Please restate word for word the lines of the entries below from the one with "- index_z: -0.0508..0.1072" to the one with "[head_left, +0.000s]", inclusive, and leave out every picture.
○ ○ ○ ○ ○ ○ ○
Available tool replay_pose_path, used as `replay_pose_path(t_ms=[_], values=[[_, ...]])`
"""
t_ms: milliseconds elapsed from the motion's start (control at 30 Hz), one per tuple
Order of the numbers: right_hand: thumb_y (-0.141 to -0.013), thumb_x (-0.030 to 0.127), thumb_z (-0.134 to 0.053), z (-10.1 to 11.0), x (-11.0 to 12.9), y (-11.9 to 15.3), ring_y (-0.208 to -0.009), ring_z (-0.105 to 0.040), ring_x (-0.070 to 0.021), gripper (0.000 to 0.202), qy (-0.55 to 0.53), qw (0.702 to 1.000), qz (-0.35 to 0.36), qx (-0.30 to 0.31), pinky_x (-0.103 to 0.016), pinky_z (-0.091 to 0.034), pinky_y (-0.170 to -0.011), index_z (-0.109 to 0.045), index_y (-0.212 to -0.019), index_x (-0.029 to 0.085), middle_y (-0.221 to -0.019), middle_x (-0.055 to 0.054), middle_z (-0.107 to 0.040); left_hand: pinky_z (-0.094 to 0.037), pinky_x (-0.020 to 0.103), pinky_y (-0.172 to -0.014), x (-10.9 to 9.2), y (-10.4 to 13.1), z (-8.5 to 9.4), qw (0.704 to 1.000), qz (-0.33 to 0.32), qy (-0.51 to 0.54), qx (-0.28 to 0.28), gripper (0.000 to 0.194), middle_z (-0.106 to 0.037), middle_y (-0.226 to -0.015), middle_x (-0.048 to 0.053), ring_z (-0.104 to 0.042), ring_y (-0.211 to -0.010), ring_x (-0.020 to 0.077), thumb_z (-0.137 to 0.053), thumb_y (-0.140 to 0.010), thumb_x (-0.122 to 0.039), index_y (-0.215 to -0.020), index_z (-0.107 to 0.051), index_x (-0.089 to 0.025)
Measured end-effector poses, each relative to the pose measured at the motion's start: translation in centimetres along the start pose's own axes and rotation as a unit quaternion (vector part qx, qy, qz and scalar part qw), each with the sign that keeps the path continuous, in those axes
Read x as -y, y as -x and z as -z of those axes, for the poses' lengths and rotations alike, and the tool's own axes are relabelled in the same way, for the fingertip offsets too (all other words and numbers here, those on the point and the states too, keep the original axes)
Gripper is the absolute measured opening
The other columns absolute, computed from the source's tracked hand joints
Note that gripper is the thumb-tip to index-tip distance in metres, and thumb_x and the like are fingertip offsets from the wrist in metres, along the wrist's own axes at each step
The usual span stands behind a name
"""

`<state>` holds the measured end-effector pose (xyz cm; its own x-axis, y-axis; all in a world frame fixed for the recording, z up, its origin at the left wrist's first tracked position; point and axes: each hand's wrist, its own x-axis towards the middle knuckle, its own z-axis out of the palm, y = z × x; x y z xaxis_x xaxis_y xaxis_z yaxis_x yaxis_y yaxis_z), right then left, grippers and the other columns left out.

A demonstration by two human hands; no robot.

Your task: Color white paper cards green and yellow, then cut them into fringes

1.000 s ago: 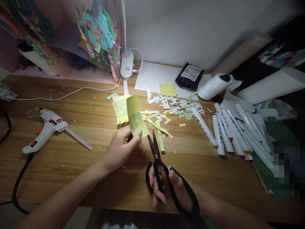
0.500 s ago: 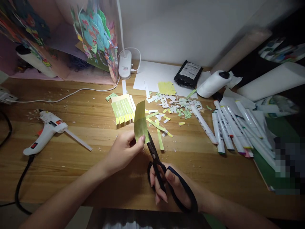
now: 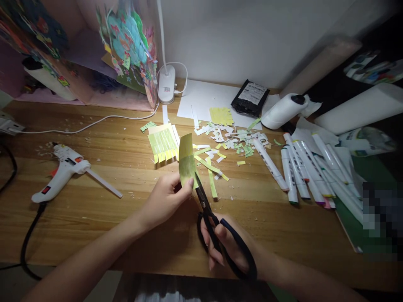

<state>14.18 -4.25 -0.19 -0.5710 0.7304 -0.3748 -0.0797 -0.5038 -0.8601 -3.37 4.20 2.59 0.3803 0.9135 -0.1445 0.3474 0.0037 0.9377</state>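
A yellow-green strip of paper [image 3: 187,157] stands upright, pinched between the thumb and fingers of my left hand [image 3: 166,195]. My right hand [image 3: 225,239] has its fingers through the handles of black scissors [image 3: 205,205]. The blade tips meet the right edge of the paper, just beside my left thumb. Behind the paper lies a fringed yellow-green piece [image 3: 163,144] with cut slits. Narrow green strips [image 3: 211,178] and small scraps [image 3: 242,140] are scattered beyond the scissors. Farther back is a yellow paper piece with a notched edge [image 3: 221,116].
On the left lies a white glue gun [image 3: 63,167] with a black cord. Several white markers [image 3: 302,167] are grouped at the right. A black packet [image 3: 251,97] and a white roll [image 3: 283,110] sit at the back, near a white lamp base [image 3: 166,86].
The scissor blades have closed somewhat at the paper's edge, the handles drawing closer together. My left hand keeps its pinch on the paper. The whole view has shifted slightly.
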Motion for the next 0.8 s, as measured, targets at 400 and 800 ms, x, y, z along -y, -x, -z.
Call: replay_pose_path(t_ms=[400,800], values=[[-0.075,0.078,-0.031,-0.27,0.34,0.12,-0.043,-0.050,-0.0099,0.065,0.026,1.000,0.000,0.003,-0.021,-0.044,-0.048,-0.047,-0.081,0.015,-0.046,0.005,-0.045,-0.025,0.021,-0.048,-0.49,-0.10,-0.09,0.997,0.018,0.072,0.018,0.035,-0.033,-0.056,-0.005,-0.030,-0.051,0.0084,-0.044,-0.086,-0.039,-0.058,-0.040,-0.018],[-0.078,0.075,-0.037,-0.29,-0.10,-0.19,-0.034,-0.035,-0.0054,0.059,-0.021,0.999,0.016,-0.033,-0.024,-0.049,-0.045,-0.045,-0.073,0.017,-0.041,0.010,-0.033,-0.024,0.020,-0.045,-0.22,0.14,-0.51,0.987,0.064,0.124,0.073,0.038,-0.042,-0.057,-0.004,-0.035,-0.051,0.0086,-0.046,-0.086,-0.045,-0.062,-0.049,-0.016]])
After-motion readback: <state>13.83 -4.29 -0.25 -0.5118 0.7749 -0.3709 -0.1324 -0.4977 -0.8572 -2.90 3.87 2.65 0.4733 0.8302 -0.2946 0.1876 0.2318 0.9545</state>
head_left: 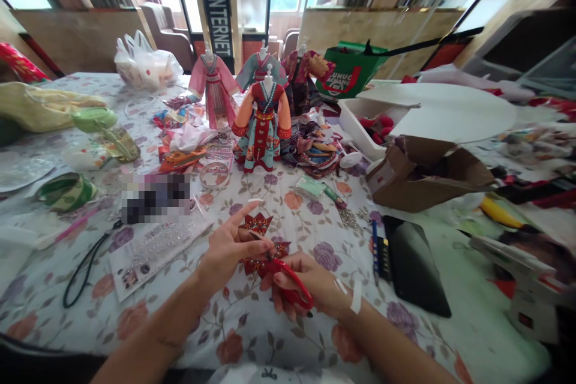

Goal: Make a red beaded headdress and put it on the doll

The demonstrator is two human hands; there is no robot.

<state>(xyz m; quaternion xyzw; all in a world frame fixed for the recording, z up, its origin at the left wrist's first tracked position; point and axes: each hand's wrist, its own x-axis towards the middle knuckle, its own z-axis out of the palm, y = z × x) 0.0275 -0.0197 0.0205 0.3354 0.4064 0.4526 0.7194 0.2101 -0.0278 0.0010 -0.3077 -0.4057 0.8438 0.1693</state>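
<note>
My right hand (310, 279) grips scissors with red handles (294, 285), their tips pointing toward my left hand. With thumb and fingers pinched beside the blades, my left hand (236, 246) is closed; what lies in the pinch is too small to make out. Its index finger is stretched forward, with a white strip (255, 200) at the fingertip. Under and around the fingers shows a red patterned piece with pointed edges (256, 224), partly hidden. More white strips (356, 296) stick to my right wrist.
Doll-sized robes on stands, one with orange sleeves (263, 126), stand ahead among fabric scraps. A tape roll (215, 174) and a packet of clear beads (157, 246) lie left. A black tablet (414, 261), pencil (375, 249) and cardboard box (414, 183) are at right.
</note>
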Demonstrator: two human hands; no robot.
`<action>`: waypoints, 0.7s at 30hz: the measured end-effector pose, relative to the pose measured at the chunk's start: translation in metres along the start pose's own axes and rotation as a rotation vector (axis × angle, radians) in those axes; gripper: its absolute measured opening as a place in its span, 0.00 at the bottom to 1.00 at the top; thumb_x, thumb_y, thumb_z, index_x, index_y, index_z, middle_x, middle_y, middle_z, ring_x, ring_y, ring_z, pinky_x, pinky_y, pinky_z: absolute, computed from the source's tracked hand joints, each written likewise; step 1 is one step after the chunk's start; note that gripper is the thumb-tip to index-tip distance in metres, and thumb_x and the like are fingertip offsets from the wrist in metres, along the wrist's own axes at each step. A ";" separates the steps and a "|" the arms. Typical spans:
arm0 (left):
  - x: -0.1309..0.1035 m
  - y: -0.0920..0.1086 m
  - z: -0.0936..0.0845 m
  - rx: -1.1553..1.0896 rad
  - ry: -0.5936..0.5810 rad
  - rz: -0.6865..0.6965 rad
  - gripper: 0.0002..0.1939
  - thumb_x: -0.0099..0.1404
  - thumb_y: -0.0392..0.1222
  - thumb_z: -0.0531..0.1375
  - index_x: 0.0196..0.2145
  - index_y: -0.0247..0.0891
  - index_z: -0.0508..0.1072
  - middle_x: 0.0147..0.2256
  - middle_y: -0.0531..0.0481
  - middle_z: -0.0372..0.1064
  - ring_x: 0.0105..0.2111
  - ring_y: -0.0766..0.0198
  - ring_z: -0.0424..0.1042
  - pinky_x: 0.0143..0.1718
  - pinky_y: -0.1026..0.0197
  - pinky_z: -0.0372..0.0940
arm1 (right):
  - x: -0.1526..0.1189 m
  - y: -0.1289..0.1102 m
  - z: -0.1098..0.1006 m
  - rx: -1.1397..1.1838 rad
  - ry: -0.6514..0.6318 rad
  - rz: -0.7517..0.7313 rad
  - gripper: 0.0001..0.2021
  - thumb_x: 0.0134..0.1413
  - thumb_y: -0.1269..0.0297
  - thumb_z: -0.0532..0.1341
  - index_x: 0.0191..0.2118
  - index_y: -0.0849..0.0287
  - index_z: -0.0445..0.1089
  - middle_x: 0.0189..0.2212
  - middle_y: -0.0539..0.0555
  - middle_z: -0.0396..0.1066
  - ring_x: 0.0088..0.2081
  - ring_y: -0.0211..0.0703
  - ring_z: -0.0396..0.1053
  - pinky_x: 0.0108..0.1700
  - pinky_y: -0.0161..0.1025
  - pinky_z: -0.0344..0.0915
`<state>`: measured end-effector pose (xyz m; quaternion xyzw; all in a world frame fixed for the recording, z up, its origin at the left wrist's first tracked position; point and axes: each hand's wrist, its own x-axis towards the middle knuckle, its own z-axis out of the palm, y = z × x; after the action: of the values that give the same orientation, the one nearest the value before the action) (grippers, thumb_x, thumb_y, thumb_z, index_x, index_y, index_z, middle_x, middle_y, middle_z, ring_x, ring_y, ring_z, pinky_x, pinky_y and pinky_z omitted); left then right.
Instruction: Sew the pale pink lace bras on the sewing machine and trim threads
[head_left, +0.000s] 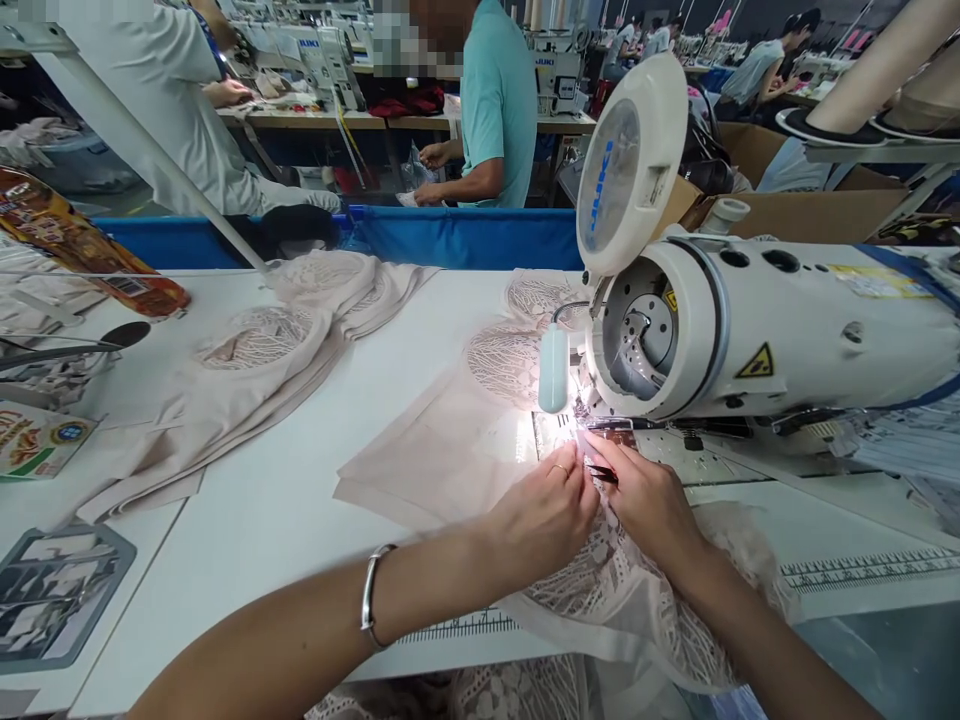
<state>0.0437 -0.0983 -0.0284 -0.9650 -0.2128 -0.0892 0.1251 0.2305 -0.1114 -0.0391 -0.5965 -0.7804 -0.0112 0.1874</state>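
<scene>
My left hand [544, 515], with a ring and a silver bangle, is closed at the needle area, its fingertips pinching the edge of a pale pink lace garment piece [585, 570]. Close against it, my right hand [649, 500] is closed on the same edge. A small dark tool with pointed ends [604, 474] sticks out from the right fingers; its kind is unclear. Just beyond the fingertips stands the white sewing machine [810, 320], its round front cover [634, 165] swung up. A bright lamp hides detail at the needle. Lace hangs below both hands over the table edge.
Stacked pale garment pieces [277, 345] lie at left, near an orange-brown bottle [82, 245] and a grey tray [64, 595]. More lace [502, 360] lies left of the needle. A ruler strip [870, 570] runs along the front edge. Co-workers sit beyond a blue cloth trough [472, 235].
</scene>
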 end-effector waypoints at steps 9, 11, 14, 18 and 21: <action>0.001 0.001 -0.005 -0.234 -0.077 -0.172 0.31 0.72 0.61 0.53 0.53 0.26 0.72 0.61 0.29 0.63 0.64 0.37 0.61 0.62 0.41 0.58 | -0.001 0.002 0.004 -0.072 0.019 -0.052 0.23 0.57 0.76 0.54 0.56 0.59 0.72 0.39 0.53 0.80 0.34 0.46 0.79 0.33 0.38 0.71; 0.000 -0.004 -0.007 -0.248 -0.090 -0.156 0.31 0.72 0.61 0.53 0.53 0.27 0.72 0.60 0.29 0.64 0.63 0.37 0.62 0.61 0.40 0.59 | -0.001 0.002 0.005 -0.090 0.010 -0.048 0.24 0.56 0.77 0.53 0.56 0.58 0.72 0.39 0.52 0.80 0.33 0.46 0.78 0.32 0.38 0.69; 0.000 -0.014 -0.006 -0.273 -0.102 -0.112 0.29 0.74 0.59 0.51 0.50 0.28 0.73 0.59 0.29 0.64 0.62 0.36 0.62 0.60 0.38 0.60 | 0.001 0.001 0.005 -0.115 0.007 -0.046 0.25 0.55 0.77 0.53 0.56 0.58 0.71 0.39 0.53 0.79 0.32 0.45 0.77 0.31 0.38 0.68; 0.002 -0.028 -0.004 -0.346 -0.094 -0.090 0.22 0.75 0.52 0.51 0.45 0.31 0.75 0.55 0.32 0.67 0.61 0.37 0.63 0.57 0.39 0.62 | 0.004 0.000 0.003 -0.129 0.002 -0.026 0.22 0.55 0.76 0.53 0.54 0.58 0.72 0.41 0.55 0.76 0.32 0.45 0.76 0.29 0.39 0.66; 0.003 -0.040 -0.006 -0.394 -0.085 -0.083 0.20 0.76 0.50 0.51 0.41 0.32 0.76 0.50 0.35 0.69 0.56 0.42 0.67 0.56 0.41 0.63 | 0.007 -0.001 0.001 -0.105 -0.032 -0.016 0.22 0.54 0.77 0.53 0.53 0.57 0.72 0.42 0.55 0.76 0.33 0.45 0.75 0.30 0.38 0.67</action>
<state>0.0285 -0.0638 -0.0140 -0.9640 -0.2361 -0.0931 -0.0789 0.2272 -0.1047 -0.0378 -0.5993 -0.7864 -0.0441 0.1431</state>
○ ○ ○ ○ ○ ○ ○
## Final answer
  - index_z: -0.0508..0.1072
  - middle_x: 0.0147..0.2256
  - middle_y: -0.0531..0.0481
  - middle_z: -0.0372..0.1064
  - ring_x: 0.0105..0.2111
  - ring_y: -0.0766..0.0198
  - ring_z: -0.0424..0.1042
  - pinky_x: 0.0143..0.1718
  - pinky_y: -0.1026..0.0197
  - pinky_z: -0.0372..0.0940
arm1 (right):
  - x: -0.1526..0.1189 m
  - y: -0.1289..0.1102 m
  - z: -0.1098..0.1006 m
  - rx: -1.1397..1.1838 rad
  - ry: -0.6514..0.6318 rad
  - rz: -0.7517..0.7313 rad
  - gripper: 0.0001..0.2021
  - thumb_x: 0.0134..0.1413
  - thumb_y: -0.1269..0.0297
  - thumb_z: -0.0532..0.1341
  - index_x: 0.0191..0.2118
  - index_y: -0.0849..0.0287
  - index_z: -0.0445..0.1089
  - middle_x: 0.0189..0.2212
  - middle_y: -0.0539..0.0555
  - middle_z: -0.0396..0.1066
  - ring_x: 0.0088..0.2081
  - ring_y: -0.0211..0.0703
  - ring_z: -0.0396..0.1053
  - pinky_x: 0.0108..0.1700
  - pinky_y: -0.0161..0.1025
  - pinky_z: -0.0344..0.0915
`<state>`: measured end-effector pose (xyz m; quaternion xyzw; all in a world frame fixed for the recording, z up, its origin at the left wrist's first tracked position; point and axes: each hand's wrist, its own x-axis towards the middle knuckle, its own z-axis out of the palm, y = z × x; after the action: of the values that give the same orientation, the one nearest the value before the action) (grippers, thumb_x, thumb_y, thumb_z, index_x, index_y, index_z, middle_x, middle_y, middle_z, ring_x, ring_y, ring_z, pinky_x, pinky_y and pinky_z omitted); left then right.
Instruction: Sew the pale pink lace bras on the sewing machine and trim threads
[head_left, +0.000s] 

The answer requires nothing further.